> _Task item_
All of the data that follows is to be printed exactly, without pictures.

--- START ---

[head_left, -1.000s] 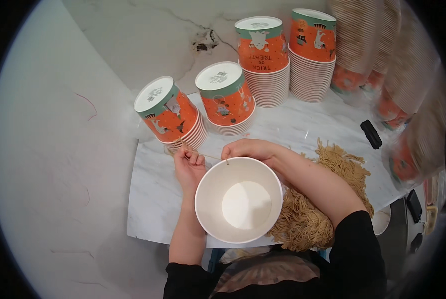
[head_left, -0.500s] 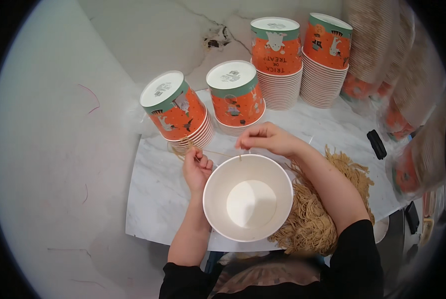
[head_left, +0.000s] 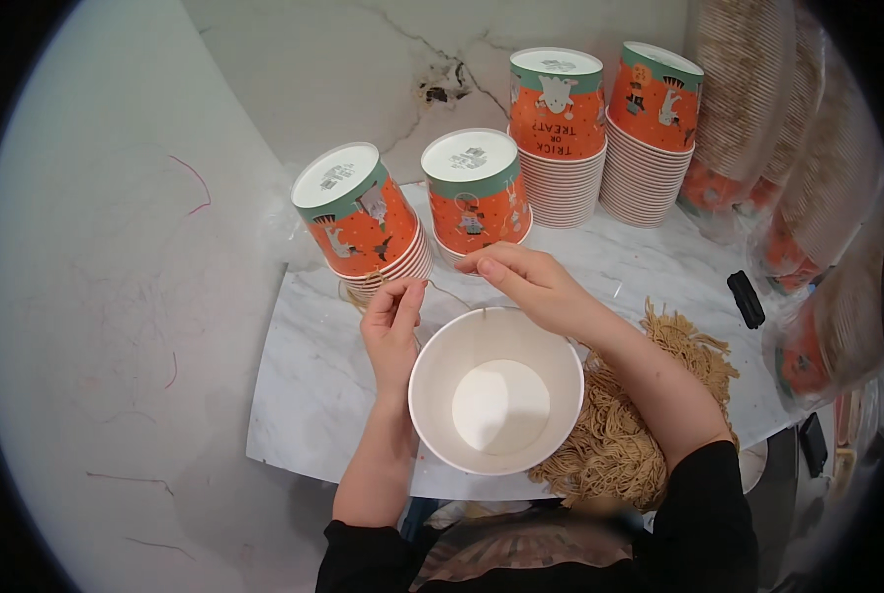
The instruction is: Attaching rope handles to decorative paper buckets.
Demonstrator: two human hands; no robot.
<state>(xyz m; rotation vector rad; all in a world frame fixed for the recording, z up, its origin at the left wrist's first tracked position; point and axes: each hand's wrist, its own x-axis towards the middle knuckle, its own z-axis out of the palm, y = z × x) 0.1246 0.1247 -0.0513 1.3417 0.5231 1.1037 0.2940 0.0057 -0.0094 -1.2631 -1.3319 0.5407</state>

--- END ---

> _Solution to the exercise_
[head_left, -1.000s] 
[head_left, -0.500s] 
[head_left, +0.000s] 
The instruction is: Attaching rope handles to decorative paper buckets.
Demonstrator: two human hands; no robot.
<state>(xyz m; rotation vector rad; all in a world frame fixed for the recording, z up, its origin at the left wrist's first tracked position; point and axes: each hand's wrist, its own x-axis towards the middle knuckle, its own z-axis out of the palm, y = z × x) 0.1246 0.1247 -0.0513 1.3417 0.5231 1.1037 0.2940 0.0057 -0.0094 -1.2631 -1.3319 0.5407</state>

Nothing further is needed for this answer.